The company also said the drug could cause pancreatitis, a potentially deadly complication, in about 5 percent of patients and could cause peripheral neuropathy, an excruciating pain in the nerves of the feet, in about 20 percent of patients.
The difficulty in using data from the expanded access program rather than traditional data that were designed to study efficacy is that the studies did not include, for comparison, people who did not receive the drug. That can make it difficult or imposible to decide whether changes in patients' health are because of DDI or whether they would have occurred without the drug.

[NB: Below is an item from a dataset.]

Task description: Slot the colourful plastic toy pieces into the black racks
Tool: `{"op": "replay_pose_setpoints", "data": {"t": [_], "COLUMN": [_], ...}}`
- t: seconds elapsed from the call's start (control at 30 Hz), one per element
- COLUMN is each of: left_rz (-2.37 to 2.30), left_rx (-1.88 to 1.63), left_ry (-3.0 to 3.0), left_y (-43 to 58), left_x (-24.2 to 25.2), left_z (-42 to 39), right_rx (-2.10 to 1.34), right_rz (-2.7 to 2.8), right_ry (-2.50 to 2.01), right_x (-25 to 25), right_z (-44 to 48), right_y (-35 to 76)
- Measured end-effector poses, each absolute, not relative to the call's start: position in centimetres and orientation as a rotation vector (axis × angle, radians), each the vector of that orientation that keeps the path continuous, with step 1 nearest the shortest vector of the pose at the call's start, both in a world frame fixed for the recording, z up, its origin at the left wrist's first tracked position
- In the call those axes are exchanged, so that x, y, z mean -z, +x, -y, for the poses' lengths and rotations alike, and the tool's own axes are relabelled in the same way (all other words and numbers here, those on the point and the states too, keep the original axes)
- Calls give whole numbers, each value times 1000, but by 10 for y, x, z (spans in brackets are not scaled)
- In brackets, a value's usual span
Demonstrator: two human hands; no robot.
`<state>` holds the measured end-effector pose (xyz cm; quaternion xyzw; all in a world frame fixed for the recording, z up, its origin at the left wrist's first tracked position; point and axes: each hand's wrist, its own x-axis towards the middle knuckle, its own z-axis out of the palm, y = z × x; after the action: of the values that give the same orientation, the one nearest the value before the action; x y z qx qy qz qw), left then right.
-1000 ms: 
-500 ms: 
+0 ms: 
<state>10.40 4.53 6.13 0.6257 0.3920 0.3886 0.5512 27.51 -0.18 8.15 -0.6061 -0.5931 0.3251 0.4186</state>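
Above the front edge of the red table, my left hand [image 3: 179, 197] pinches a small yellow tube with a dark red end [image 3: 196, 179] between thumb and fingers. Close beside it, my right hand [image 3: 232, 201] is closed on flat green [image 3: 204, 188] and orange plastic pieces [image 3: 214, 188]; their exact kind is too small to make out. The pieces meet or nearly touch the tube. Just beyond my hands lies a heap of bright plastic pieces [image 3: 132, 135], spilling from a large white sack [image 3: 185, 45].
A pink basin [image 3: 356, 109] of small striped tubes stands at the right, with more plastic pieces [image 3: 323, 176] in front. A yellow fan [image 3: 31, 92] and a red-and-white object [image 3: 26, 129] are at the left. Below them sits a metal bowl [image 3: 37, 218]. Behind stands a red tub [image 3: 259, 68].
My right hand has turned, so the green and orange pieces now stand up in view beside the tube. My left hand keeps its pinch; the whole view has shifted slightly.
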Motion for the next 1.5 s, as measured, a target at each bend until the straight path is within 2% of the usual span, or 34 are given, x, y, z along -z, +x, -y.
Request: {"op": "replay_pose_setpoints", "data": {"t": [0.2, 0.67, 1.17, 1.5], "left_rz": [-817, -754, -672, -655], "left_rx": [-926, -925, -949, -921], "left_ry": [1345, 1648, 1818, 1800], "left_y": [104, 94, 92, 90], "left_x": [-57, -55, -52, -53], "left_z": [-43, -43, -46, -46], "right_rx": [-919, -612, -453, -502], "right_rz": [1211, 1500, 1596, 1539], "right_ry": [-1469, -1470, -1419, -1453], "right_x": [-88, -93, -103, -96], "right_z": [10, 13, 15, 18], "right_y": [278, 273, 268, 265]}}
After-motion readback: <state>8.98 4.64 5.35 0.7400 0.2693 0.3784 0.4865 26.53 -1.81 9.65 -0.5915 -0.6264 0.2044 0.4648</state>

To get around this hurdle, the company, with the help of sophisicated analyses by F.D.A. staff, is comparing the fate of people who took DDI in the preliminary studies or in the expanded access program to the fate of people who were in control groups from previous studies of other drugs.
But Dr. Paul Meier, a member of the advisory committee and a statistician at the University of Chicago, said such historical controls can be extremely complicated to evaluate.